### Work order
Transcribe exactly everything in the data below from the line containing "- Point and" down to the line containing "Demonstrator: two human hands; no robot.", both lines included and nothing further.

### Input material
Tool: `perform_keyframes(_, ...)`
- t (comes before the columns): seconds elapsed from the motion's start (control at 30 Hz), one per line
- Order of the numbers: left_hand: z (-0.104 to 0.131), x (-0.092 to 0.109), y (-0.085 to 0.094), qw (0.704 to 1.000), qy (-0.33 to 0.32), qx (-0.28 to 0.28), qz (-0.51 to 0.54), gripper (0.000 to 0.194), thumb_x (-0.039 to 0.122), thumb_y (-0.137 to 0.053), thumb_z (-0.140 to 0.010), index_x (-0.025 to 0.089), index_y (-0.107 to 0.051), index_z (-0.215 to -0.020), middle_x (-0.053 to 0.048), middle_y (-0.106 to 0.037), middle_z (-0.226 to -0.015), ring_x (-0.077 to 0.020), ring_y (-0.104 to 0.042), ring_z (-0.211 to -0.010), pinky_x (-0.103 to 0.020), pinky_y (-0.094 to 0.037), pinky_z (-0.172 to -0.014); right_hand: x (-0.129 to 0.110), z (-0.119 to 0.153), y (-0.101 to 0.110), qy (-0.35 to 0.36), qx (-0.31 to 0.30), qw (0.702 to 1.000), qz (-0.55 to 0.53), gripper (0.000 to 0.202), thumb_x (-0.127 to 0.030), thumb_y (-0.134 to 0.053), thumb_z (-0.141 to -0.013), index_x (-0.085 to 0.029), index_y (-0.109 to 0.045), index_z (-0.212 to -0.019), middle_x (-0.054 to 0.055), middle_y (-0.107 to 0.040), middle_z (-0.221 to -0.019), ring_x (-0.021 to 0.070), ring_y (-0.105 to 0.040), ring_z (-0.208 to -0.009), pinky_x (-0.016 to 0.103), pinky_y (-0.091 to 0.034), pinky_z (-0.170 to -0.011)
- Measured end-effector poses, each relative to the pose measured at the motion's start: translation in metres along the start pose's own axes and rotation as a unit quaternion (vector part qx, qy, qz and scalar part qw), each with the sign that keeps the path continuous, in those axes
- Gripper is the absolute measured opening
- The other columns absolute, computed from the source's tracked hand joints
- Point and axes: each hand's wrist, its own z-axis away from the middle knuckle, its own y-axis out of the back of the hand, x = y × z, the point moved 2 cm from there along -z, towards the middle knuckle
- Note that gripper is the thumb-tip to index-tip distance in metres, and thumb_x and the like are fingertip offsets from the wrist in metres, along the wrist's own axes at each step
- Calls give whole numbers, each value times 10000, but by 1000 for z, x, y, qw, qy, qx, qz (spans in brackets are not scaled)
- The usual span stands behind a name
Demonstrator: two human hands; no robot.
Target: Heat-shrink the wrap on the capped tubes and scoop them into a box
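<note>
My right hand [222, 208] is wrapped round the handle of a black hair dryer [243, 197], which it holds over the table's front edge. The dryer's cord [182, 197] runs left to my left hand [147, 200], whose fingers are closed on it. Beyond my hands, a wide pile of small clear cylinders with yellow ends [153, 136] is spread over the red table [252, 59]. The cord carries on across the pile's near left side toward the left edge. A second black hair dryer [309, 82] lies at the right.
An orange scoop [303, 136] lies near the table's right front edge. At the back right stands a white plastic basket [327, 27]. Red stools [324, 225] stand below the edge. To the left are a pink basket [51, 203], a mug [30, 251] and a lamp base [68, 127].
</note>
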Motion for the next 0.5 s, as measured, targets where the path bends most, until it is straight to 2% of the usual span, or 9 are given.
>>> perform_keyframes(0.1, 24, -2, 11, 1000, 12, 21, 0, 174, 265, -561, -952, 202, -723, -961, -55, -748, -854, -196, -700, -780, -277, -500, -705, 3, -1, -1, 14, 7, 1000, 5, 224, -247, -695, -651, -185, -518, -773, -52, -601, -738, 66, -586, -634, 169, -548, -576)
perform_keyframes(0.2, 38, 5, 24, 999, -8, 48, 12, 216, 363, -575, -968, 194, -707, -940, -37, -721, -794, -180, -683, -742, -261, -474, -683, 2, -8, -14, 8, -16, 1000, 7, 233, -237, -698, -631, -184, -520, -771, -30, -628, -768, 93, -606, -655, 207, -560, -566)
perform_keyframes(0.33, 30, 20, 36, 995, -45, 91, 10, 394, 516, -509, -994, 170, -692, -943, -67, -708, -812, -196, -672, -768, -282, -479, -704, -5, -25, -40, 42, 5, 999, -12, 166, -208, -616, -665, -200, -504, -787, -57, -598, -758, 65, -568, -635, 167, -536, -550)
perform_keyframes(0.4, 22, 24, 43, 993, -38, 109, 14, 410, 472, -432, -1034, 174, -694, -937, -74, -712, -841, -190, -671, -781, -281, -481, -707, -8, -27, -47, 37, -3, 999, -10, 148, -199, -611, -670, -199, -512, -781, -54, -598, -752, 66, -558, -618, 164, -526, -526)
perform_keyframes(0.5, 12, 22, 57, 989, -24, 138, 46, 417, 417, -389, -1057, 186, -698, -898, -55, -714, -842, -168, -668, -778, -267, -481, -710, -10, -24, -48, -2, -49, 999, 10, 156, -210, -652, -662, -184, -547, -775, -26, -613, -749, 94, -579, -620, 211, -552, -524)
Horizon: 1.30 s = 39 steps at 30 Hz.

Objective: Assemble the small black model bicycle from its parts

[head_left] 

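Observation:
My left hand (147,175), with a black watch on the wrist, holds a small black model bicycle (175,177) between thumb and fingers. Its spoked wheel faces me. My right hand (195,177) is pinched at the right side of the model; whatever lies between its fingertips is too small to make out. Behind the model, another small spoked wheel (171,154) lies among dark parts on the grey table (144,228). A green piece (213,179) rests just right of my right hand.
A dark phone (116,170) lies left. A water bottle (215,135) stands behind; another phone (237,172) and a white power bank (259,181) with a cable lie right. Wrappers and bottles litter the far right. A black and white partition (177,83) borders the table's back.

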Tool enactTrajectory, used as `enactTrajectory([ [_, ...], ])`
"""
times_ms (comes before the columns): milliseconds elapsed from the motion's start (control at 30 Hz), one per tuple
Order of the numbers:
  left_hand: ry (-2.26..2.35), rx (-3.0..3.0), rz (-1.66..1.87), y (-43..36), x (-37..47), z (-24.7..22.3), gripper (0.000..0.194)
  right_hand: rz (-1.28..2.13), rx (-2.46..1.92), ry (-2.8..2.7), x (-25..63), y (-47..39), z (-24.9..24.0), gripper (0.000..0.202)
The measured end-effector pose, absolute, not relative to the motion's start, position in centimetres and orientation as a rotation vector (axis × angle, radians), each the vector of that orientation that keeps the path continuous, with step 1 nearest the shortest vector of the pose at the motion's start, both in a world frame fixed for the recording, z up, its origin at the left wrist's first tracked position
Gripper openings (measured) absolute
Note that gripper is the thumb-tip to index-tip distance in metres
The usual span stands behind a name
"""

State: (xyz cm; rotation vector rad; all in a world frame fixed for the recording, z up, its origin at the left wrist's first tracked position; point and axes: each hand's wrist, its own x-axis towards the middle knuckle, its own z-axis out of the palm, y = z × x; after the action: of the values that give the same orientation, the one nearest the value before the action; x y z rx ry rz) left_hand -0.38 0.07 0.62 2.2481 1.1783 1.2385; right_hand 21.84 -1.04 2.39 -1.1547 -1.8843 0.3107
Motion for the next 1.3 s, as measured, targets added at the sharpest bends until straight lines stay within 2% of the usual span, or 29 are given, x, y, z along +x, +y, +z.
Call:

### Your solution
- Point and axes: each hand's wrist, its own z-axis away from the middle knuckle, its own y-axis out of the back of the hand, x = y × z, the point moved 2 cm from there along -z, towards the middle knuckle
- Note that gripper is the thumb-tip to index-tip distance in metres, and thumb_x and the like are fingertip offsets from the wrist in metres, along the wrist's own axes at each step
- Calls give whole numbers, each value times 10000, but by 1000 for z, x, y, qw, qy, qx, qz (spans in brackets are not scaled)
- The usual span stands behind a name
Demonstrator: two human hands; no robot.

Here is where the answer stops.